STORED DATA:
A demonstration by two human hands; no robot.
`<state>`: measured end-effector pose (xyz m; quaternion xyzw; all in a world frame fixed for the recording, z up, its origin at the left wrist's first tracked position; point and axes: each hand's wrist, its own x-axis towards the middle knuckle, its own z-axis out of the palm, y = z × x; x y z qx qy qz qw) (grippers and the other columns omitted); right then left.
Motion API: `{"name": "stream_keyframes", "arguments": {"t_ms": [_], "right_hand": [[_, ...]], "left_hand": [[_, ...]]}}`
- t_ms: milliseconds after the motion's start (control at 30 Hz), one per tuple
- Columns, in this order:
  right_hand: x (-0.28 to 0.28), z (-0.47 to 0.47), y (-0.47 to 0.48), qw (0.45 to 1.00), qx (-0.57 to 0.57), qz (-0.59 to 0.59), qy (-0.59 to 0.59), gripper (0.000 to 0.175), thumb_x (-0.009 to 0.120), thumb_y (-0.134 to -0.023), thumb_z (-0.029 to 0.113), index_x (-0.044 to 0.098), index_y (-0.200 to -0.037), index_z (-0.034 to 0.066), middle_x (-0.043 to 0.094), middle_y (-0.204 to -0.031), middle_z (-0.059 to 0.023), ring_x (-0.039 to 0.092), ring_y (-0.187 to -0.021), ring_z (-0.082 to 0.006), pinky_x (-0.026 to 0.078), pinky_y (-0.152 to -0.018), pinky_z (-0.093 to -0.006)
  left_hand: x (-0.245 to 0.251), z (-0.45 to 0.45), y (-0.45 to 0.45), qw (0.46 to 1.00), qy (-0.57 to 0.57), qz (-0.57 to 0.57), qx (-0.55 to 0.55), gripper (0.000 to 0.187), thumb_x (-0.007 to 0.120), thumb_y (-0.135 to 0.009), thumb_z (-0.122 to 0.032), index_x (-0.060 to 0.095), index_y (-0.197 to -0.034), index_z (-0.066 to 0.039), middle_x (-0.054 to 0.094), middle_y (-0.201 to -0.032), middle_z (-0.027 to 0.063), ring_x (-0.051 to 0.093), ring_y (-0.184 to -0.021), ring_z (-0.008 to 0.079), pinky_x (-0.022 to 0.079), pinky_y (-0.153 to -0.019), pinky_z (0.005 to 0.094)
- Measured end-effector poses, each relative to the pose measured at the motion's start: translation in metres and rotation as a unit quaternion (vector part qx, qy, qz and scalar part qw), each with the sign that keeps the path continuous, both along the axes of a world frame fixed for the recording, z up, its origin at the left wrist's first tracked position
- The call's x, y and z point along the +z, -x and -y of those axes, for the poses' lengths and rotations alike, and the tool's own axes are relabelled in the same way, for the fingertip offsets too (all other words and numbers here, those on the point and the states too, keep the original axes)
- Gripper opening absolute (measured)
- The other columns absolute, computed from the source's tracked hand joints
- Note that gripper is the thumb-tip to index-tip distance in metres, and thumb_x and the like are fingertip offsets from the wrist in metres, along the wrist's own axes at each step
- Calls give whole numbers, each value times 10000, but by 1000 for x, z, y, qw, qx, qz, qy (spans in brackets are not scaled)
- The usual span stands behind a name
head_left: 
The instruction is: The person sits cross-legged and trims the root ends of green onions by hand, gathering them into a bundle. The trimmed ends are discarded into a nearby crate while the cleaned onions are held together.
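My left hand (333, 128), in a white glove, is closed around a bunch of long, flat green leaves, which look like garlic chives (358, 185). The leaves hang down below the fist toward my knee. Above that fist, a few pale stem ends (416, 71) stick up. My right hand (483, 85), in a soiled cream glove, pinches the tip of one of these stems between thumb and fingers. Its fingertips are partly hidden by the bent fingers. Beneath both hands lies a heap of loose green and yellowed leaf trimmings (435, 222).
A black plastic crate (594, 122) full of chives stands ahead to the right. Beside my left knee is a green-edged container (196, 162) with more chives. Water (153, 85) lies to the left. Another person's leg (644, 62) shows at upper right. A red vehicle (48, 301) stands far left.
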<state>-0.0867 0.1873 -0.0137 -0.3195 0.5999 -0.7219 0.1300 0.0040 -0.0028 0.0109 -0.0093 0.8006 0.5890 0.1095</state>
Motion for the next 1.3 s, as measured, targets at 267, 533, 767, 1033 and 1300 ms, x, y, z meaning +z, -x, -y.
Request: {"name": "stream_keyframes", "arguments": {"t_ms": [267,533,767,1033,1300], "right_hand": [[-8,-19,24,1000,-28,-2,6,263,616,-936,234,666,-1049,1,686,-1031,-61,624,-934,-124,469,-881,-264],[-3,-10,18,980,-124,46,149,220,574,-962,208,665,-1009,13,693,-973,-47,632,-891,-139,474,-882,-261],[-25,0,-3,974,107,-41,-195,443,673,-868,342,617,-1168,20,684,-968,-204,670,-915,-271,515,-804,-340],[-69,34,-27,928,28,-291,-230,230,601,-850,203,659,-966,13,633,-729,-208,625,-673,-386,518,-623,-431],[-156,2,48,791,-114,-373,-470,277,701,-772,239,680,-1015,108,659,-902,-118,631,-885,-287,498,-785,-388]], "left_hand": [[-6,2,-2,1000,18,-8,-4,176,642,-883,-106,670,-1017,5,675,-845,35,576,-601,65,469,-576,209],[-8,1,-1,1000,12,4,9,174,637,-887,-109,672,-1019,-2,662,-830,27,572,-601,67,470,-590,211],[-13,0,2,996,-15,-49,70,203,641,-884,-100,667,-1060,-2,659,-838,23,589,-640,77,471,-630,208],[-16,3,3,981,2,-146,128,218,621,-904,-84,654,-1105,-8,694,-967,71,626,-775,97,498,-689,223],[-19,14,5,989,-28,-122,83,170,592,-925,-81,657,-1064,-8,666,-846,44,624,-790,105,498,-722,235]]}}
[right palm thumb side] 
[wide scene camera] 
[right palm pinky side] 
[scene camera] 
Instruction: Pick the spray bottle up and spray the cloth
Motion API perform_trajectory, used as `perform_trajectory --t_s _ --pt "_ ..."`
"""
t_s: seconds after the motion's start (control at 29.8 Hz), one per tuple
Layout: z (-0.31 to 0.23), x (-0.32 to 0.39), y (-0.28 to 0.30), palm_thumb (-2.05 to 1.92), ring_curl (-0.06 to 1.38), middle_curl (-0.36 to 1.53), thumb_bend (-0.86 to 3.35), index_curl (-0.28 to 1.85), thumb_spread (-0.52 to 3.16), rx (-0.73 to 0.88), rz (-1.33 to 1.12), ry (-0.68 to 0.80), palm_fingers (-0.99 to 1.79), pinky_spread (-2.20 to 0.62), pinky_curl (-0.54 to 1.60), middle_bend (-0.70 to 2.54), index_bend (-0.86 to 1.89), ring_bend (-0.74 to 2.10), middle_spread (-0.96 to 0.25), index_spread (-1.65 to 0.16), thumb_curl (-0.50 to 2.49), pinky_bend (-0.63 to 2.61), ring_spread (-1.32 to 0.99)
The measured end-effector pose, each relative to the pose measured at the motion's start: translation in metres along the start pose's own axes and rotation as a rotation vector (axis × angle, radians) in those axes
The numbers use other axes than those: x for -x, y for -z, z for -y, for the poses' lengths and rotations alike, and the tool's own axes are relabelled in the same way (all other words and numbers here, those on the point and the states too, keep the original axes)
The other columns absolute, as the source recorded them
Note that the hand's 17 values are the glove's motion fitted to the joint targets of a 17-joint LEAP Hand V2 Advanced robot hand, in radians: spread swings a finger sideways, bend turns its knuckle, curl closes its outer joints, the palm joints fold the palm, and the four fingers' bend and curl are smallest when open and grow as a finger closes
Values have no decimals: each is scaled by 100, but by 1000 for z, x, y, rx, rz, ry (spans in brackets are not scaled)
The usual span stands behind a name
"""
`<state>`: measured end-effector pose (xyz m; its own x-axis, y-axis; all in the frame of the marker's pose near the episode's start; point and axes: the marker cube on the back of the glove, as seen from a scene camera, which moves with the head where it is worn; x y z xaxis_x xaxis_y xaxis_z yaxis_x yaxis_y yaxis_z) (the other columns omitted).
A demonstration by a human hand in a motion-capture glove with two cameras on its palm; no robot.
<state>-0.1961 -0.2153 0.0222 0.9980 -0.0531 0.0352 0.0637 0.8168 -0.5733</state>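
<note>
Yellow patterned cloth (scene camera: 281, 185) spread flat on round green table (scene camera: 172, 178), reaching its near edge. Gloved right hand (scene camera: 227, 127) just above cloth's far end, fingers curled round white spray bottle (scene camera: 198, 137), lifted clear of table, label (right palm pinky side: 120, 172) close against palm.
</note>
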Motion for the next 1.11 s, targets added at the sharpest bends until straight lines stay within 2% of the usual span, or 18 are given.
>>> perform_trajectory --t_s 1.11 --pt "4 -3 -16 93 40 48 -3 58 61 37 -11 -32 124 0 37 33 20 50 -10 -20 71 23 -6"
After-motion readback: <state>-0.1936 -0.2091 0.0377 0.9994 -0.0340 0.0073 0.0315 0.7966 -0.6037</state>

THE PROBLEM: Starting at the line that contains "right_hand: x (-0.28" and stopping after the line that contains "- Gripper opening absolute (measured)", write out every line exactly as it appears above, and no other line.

RESPONSE TO THIS EXERCISE:
  right_hand: x (-0.28 to 0.28), z (-0.47 to 0.47), y (-0.47 to 0.48), qw (0.45 to 1.00), qx (-0.57 to 0.57), qz (-0.59 to 0.59), qy (-0.59 to 0.59), gripper (0.000 to 0.175), thumb_x (-0.009 to 0.120), thumb_y (-0.134 to -0.023), thumb_z (-0.029 to 0.113), index_x (-0.044 to 0.098), index_y (-0.200 to -0.037), index_z (-0.034 to 0.066), middle_x (-0.043 to 0.094), middle_y (-0.204 to -0.031), middle_z (-0.059 to 0.023), ring_x (-0.039 to 0.092), ring_y (-0.187 to -0.021), ring_z (-0.082 to 0.006), pinky_x (-0.026 to 0.078), pinky_y (-0.152 to -0.018), pinky_z (-0.093 to -0.006)
  left_hand: x (-0.245 to 0.251), z (-0.45 to 0.45), y (-0.45 to 0.45), qw (0.46 to 1.00), qy (-0.57 to 0.57), qz (-0.57 to 0.57), qx (-0.55 to 0.55), gripper (0.000 to 0.187), thumb_x (-0.007 to 0.120), thumb_y (-0.135 to 0.009), thumb_z (-0.122 to 0.032), index_x (-0.060 to 0.095), index_y (-0.197 to -0.034), index_z (-0.066 to 0.039), middle_x (-0.054 to 0.094), middle_y (-0.201 to -0.032), middle_z (-0.027 to 0.063), ring_x (-0.051 to 0.093), ring_y (-0.184 to -0.021), ring_z (-0.008 to 0.079), pinky_x (-0.022 to 0.079), pinky_y (-0.153 to -0.019), pinky_z (0.005 to 0.094)
- Measured end-effector poses, each relative to the pose measured at the motion's start: translation in metres and rotation as a unit quaternion (vector part qx, qy, qz and scalar part qw), each with the sign that keeps the path continuous, both along the axes of a world frame fixed for the recording, z up, its origin at the left wrist's first tracked position
- The call's x, y and z point along the +z, -x and -y of those axes, for the poses' lengths and rotations alike, and the tool's own axes are relabelled in the same way, for the fingertip offsets too (all other words and numbers here, those on the point and the states too, keep the original axes)
- Gripper opening absolute (measured)

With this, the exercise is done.